### Your task
Report back every line in the data that includes the string "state".

### Given data

--- START ---

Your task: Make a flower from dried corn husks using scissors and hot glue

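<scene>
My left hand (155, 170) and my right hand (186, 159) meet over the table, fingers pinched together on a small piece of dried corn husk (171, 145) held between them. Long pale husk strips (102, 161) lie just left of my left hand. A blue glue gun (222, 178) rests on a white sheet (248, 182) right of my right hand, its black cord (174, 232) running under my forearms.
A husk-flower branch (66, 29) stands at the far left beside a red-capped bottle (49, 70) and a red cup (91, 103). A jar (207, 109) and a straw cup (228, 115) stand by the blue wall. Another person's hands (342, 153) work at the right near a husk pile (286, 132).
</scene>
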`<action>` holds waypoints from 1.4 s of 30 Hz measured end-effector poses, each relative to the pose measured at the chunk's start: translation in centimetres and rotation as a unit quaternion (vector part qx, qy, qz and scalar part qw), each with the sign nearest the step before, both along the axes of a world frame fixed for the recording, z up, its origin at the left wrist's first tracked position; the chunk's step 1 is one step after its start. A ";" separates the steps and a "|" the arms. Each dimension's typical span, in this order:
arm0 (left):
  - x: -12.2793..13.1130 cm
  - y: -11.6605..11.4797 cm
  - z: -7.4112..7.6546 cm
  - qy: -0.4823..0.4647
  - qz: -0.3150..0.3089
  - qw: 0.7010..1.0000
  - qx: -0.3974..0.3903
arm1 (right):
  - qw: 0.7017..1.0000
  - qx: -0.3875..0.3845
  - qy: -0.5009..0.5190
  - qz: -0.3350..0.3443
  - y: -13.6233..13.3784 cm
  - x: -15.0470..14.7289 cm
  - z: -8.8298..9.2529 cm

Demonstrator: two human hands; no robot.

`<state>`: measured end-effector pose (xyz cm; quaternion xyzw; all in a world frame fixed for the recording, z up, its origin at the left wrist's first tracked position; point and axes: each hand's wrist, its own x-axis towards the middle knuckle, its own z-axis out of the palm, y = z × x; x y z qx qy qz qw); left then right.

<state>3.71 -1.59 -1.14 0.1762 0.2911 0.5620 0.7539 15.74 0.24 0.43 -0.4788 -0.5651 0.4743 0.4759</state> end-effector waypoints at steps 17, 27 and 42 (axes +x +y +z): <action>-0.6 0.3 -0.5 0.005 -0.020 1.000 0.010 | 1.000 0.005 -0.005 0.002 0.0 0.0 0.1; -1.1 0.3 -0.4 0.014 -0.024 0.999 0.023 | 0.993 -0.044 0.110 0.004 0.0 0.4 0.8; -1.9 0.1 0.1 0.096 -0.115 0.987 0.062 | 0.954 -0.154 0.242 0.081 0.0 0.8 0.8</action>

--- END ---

### Answer for the task
`<state>`: measured end-effector pose (xyz cm; quaternion xyzw; all in a world frame fixed for the recording, z up, its origin at the left wrist's first tracked position; point and axes: each hand's wrist, its own x-axis towards the middle knuckle, its own z-axis out of the palm, y = z × x; x y z qx qy qz qw); left then right.
<state>3.71 -1.59 -1.14 0.1762 0.2911 0.5620 0.7539 15.74 0.24 0.43 -0.4788 -0.5651 0.4743 0.4759</state> end-effector waypoints at steps 17, 27 and 42 (axes +x +y +z): <action>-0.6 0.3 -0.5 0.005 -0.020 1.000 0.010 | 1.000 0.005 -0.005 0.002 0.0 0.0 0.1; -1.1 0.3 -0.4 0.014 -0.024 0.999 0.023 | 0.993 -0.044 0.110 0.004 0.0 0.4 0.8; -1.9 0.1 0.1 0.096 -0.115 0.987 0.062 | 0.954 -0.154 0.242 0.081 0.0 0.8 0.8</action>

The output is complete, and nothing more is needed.